Crossing the Darvaza Gas Crater
Turkmenistan's Karakum Desert holds many secrets. Most of them are sand. One of them is a sixty-meter-wide crater that has been burning continuously since Soviet engineers accidentally created a gateway to the underworld in 1971. Locals call it the Door to Hell. I call it Tuesday.
The tour group I joined wanted photos from a safe distance with telephoto lenses and sensible footwear. I wanted the rim at midnight when the flames turn the sky the color of my bandana. My guide, a man named Berdi who has escorted scientists and lunatics in equal measure, checked his rope twice and his life insurance once.
Walking the rim is like balancing on the edge of a campfire the size of a football field. Heat rises in columns that distort the stars. The sound is a low roar — not angry, exactly, but committed. Halfway around, Berdi asked if I needed to turn back. I was using the heat to dry my hat after a mishap with a sandstorm. I said I was fine. He said cactuses were strange.

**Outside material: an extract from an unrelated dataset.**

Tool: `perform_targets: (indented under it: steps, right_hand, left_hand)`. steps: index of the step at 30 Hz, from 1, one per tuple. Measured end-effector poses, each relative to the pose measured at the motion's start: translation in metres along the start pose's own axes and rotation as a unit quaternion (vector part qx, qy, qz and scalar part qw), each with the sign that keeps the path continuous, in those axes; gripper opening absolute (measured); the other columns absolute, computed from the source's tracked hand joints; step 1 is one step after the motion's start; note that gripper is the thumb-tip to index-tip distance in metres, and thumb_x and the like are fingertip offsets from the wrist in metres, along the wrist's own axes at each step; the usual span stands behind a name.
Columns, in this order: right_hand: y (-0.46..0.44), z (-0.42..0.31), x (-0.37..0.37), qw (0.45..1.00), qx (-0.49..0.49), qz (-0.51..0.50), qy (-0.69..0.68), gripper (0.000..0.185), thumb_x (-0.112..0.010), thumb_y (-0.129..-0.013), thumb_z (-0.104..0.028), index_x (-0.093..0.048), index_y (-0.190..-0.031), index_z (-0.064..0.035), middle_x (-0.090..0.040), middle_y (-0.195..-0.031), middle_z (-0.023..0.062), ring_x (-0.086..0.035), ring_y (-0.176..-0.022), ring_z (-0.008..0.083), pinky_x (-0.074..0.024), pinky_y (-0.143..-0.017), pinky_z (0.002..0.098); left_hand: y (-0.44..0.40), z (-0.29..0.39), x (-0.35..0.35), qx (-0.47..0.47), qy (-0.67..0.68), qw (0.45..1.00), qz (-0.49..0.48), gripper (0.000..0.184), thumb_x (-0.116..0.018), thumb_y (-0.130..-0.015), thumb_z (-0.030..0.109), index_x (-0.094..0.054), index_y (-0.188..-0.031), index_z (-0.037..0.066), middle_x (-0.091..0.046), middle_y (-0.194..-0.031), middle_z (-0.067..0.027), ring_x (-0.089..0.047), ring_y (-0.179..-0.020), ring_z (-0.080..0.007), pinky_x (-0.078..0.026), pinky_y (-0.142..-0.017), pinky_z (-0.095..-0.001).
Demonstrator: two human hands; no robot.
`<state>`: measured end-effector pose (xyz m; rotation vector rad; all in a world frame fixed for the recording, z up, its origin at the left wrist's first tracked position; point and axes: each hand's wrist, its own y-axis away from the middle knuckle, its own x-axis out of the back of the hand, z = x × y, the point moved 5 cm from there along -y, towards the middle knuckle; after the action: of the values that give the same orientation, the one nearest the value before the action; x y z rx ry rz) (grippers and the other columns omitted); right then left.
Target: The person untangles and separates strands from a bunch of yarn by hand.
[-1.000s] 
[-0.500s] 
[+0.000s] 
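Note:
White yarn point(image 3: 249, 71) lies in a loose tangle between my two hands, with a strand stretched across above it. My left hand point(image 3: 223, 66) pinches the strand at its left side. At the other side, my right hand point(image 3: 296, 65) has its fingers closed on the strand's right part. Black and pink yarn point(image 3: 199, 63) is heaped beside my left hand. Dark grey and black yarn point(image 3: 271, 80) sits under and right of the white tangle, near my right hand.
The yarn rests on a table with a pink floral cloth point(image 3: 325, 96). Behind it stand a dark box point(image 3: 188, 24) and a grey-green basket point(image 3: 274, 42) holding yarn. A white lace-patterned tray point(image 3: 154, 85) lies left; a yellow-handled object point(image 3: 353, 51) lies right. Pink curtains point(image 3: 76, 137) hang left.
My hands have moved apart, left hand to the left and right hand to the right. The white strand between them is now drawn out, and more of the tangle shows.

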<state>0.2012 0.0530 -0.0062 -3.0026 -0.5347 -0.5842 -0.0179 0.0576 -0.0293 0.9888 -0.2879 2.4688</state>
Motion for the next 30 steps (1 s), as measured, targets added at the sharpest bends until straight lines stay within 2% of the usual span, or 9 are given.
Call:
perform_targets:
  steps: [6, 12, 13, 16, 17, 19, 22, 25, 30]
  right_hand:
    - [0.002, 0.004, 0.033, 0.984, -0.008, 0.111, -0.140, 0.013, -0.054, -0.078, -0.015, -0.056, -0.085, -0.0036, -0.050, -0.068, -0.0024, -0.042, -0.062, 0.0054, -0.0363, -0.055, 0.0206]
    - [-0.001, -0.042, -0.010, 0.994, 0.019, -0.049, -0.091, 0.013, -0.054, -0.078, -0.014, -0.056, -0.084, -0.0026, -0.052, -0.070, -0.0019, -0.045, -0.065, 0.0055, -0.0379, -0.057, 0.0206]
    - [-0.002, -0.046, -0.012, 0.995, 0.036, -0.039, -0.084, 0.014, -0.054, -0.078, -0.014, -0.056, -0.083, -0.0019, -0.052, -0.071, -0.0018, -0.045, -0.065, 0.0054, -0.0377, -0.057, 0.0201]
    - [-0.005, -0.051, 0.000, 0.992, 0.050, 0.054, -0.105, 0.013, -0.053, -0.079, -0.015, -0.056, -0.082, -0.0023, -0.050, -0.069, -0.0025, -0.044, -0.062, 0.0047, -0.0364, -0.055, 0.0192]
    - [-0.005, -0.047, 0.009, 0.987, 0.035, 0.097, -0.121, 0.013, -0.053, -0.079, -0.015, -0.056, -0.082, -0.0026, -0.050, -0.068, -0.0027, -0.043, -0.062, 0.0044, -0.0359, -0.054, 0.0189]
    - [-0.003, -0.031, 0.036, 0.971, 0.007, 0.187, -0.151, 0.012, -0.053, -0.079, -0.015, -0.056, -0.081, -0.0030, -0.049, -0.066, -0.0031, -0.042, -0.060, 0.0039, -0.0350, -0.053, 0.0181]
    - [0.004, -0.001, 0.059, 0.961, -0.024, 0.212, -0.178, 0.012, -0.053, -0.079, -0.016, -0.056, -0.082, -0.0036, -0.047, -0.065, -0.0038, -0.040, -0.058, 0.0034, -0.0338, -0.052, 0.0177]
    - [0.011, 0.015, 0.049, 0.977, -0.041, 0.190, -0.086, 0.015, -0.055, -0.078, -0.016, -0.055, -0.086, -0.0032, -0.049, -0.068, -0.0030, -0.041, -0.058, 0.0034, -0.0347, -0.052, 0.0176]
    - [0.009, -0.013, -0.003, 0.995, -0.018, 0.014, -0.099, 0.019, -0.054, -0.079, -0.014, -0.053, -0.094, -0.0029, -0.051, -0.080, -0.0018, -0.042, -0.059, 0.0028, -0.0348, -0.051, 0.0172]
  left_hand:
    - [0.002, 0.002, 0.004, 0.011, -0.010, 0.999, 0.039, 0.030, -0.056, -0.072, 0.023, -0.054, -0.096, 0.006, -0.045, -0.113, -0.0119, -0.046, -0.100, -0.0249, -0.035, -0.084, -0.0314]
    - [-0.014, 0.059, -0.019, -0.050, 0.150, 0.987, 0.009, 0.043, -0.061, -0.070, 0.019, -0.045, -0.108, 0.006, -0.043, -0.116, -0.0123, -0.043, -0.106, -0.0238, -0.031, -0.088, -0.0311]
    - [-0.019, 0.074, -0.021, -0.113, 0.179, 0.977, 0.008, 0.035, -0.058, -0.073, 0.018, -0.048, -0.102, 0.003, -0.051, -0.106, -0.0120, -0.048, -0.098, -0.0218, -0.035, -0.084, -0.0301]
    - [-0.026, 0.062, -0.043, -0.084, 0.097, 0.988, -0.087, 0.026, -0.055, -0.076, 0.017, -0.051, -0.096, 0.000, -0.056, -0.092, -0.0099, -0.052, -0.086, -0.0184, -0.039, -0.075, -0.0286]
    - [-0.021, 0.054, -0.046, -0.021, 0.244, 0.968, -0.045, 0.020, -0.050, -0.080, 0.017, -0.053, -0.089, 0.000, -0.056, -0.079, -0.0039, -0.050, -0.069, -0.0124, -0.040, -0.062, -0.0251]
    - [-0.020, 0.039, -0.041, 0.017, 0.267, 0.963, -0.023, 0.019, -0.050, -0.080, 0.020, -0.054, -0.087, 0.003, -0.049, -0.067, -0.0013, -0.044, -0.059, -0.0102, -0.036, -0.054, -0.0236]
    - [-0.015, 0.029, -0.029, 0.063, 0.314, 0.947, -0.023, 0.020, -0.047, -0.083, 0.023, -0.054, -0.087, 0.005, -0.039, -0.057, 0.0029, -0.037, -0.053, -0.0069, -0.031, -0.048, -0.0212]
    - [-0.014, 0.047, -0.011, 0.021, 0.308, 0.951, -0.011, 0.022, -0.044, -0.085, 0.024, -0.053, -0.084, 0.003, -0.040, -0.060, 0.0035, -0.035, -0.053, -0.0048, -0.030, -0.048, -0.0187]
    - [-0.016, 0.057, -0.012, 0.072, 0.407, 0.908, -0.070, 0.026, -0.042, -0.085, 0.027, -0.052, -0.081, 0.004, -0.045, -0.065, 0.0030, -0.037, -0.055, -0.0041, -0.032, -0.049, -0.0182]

I said he had no idea.
At the far side, I sat down — carefully, spines outward — and watched the flames reflect in my sunglasses. Carl sends postcards from scenic overlooks with gift shop magnets. I send nothing. The Door to Hell doesn't need a review. It has been reviewing humanity for fifty years and has found us wanting. I told it I agreed. It burned a little brighter. I took that as a compliment.